Small mammals often huddle together in groups. The reasons for huddling behaviour may be diverse. However, theoretical models based on the geometry of exposed surface areas (e.g. Canals, Rosenmann & Bozinovic 1989, 1997), and direct measurements of the energy expended by animals grouped together in huddles (Andrews & Belknap 1986; Bryant & Hails 1975), suggest that an inevitable consequence of huddling may be that the energy expenditures of the individual animals in the huddle are reduced when compared with solitary individuals. This energy saving may itself be a selective advantage favouring the evolution of huddling behaviour in certain circumstances (Sealander 1952; Fedyk 1971; Gebczynska & Gebczynski 1971; Baudinette 1972; Karasov 1983; Springer, Gregory & Barrett 1981).
The physical basis for the reduction in energy expenditure of huddled animals has been the focus of some debate. On one hand the effect may be due to reductions in the mean individual exposed surface area of huddled vs solitary animals (Contreras 1984; Vickery & Millar 1984; Canals et al. 1989). Alternatively huddles of animals may elevate the local temperatures more effectively than solitary animals, meaning the local temperature experienced by the huddle is greater than that experienced by solitary individuals (Andrews, Phillips & Makihara 1987; Hayes, Speakman & Racey 1992a).

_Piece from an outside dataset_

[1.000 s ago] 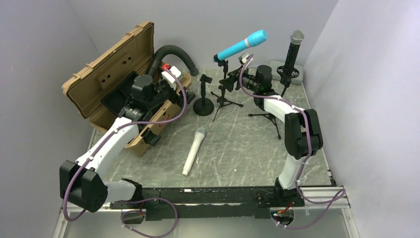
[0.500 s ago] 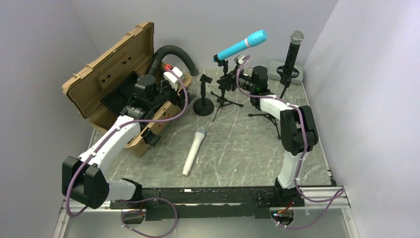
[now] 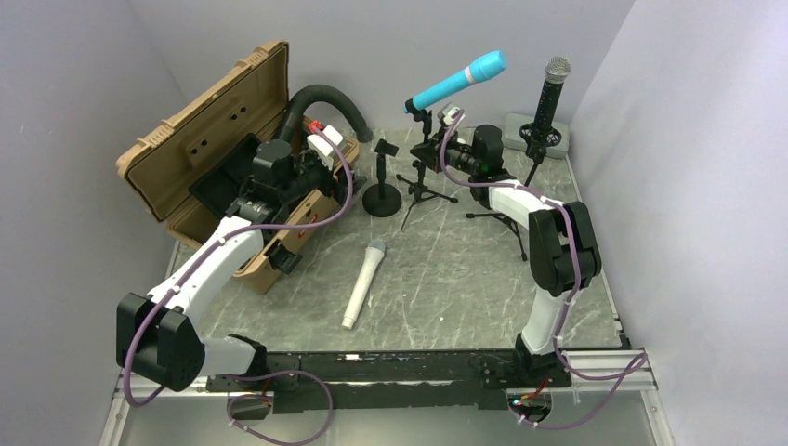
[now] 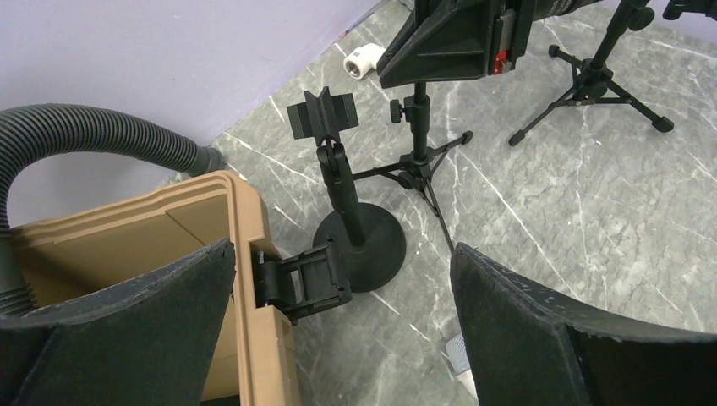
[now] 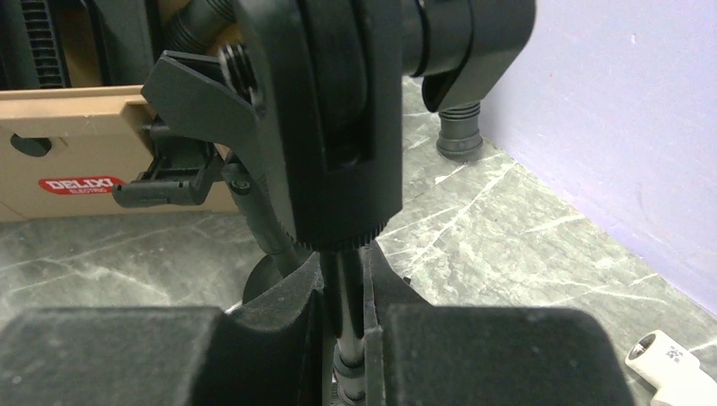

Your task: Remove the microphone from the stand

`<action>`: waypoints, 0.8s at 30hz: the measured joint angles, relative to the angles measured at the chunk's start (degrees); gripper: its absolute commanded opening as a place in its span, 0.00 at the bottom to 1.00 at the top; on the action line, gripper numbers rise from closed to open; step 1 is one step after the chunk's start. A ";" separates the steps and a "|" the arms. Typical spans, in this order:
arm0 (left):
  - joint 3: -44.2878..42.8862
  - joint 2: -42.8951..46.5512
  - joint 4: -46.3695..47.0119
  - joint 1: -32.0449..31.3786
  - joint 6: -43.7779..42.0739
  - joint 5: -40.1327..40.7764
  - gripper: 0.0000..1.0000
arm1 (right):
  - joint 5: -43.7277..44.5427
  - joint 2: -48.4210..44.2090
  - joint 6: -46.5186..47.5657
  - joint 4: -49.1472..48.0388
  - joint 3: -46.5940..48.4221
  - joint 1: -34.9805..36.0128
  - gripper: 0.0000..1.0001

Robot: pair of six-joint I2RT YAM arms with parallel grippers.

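A blue microphone (image 3: 457,84) sits tilted in the clip of a black tripod stand (image 3: 423,181) at the back of the table. My right gripper (image 3: 430,149) is shut on that stand's thin pole (image 5: 344,292), just under the clip holder (image 5: 338,127); in the right wrist view the right gripper (image 5: 344,326) has both pads pressed against the pole. The microphone itself is out of that view. My left gripper (image 4: 342,330) hangs open over the tan case's corner, with nothing between its fingers (image 4: 575,338).
An empty round-base stand (image 4: 351,220) stands between the case (image 3: 223,158) and the tripod. A white microphone (image 3: 362,283) lies on the table's middle. A black microphone (image 3: 550,93) stands on another tripod at the back right. A black hose (image 3: 321,102) arches behind the case.
My right gripper moved in and closed on the tripod stand's pole. The blue microphone shifted slightly to the right. The left arm stayed nearly still.
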State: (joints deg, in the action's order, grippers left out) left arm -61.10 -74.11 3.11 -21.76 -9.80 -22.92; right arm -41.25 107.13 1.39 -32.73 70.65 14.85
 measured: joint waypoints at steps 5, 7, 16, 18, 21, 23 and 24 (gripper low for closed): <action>0.00 0.00 0.00 0.00 0.02 -0.24 0.99 | 1.29 -1.86 2.99 3.91 -0.11 0.57 0.00; 0.00 0.00 0.00 0.00 0.07 -0.28 0.99 | 1.86 -2.69 3.91 5.49 -0.26 0.63 0.00; 0.00 0.00 -0.59 0.00 1.07 -1.11 0.99 | 2.80 -6.80 5.64 11.47 -0.44 0.61 0.00; 0.00 0.02 -1.01 0.00 1.11 -1.22 0.99 | 2.73 -8.09 5.70 12.39 -0.55 0.61 0.00; 0.00 0.11 -1.29 0.00 1.36 -1.22 0.99 | 2.47 -10.36 5.68 13.22 -1.05 0.61 0.00; 0.00 0.24 -1.46 0.04 1.53 -1.22 0.99 | 2.19 -12.24 5.70 13.57 -1.40 0.61 0.00; 0.00 0.31 -1.64 0.04 1.55 -1.27 0.99 | 2.14 -13.16 5.70 13.62 -1.62 0.61 0.00</action>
State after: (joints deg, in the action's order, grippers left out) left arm -61.10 -73.80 1.48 -21.71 -8.25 -24.18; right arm -39.11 93.97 7.09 -19.11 69.04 15.46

Hayes et al. (1992a) partitioned these effects, controlling for differences in activity between huddled and solitary Short-Tailed Field Voles (Microtus agrestis), and found that approximately half the observed saving could be attributed to each effect. Canals et al. (1997) suggested the majority of the effect was accounted for by reduced surface area.
Apart from the physical effects of huddling on energy expenditure there may also be direct biological effects of animals upon each other when they are in close proximity. Thus two animals huddling together may have a calming effect on each other and mutually reduce each other’s metabolic rates. For example, Martin, Fiorentini & Connors (1980) found that single white mice (Mus sp.) and gerbils (Meriones unguiculatus) had greater metabolic rates than huddled trios in the same chamber, or of the same three animals separated by partitions to prevent huddling. In direct contrast to these findings, however, Contreras (1984) found no suppressive effect on metabolism when trios of mice and gerbils were measured together but separated by partitions, indicating no social effect on metabolic rate.
In part the different results found by Martin et al. (1980) and Contreras (1984) may reflect subtle differences in experimental design and the fact that in some circumstances there may be more direct physiological effects of one animal on the metabolism of its immediate neighbours. Herreid & Schlenker (1980) found that if a mouse was placed in a completely separate chamber upstream of a second mouse, the metabolism of the second mouse was suppressed for the duration that the two chambers were connected. These experiments led them to suggest that an airborne factor was responsible for suppressing the metabolism of the second mouse.
In a second paper, Schlenker & Herreid (1981) performed some further manipulations using the same system to try to establish the nature of the airborne factor. The conclusion of this work was that the suppressing factor was elevated levels (0·2–0·8%) of CO2 in the second chamber owing to exhaled CO2 from the first mouse. In further experiments, Schlenker, Carlson & Herreid (1981) demonstrated that the effect was still present in anosmic mice, indicating that the effect was mediated by CO2 and not some other olfactory cue.
Observations of socio-physiological effects of small mammals on each other have several potential implications for observations of energy savings when animals come together in huddles. In particular, at least part of the observed saving may be due to social and physiological effects rather than any physical effect due to reduced surface area or local heating. Whether animal metabolic rates are reduced simply by the presence of conspecifics, or whether suppression is additionally mediated physiologically by low ambient levels of CO2 is an important question that has ramifications not only for our understanding of why energy savings might occur in huddled animals, but also for respirometry measurements of energy expenditure in general. Measurements of resting and basal metabolic rates, for instance, are always made for animals that are solitary, and, if an open flow system is employed, also in the CO2-rich atmosphere of a respirometry chamber. If there is a ‘calming’ effect when other individuals are present that is absent if the animal is alone, this may have ramifications for the interpretation of the practical significance of BMR and RMR measurements. In particular, are solitary animals in the wild in the ‘calm’ state, or in the same state as that pertaining in measurement protocols for BMR and RMR? Alternatively, does the artificially high level of CO2 in a respirometry chamber lead to suppressed metabolism relative to that normally experienced by animals in the wild? These potential effects may contribute to the reported discrepancies between time and energy budget calculations of daily energy expenditures of animals, and more direct measurements based on the doubly labelled water technique (Weathers et al. 1984; Nagy 1989). In the current paper we report a series of experiments in which we aimed to assess the effects of social and physiological suppression on the metabolism of white mice.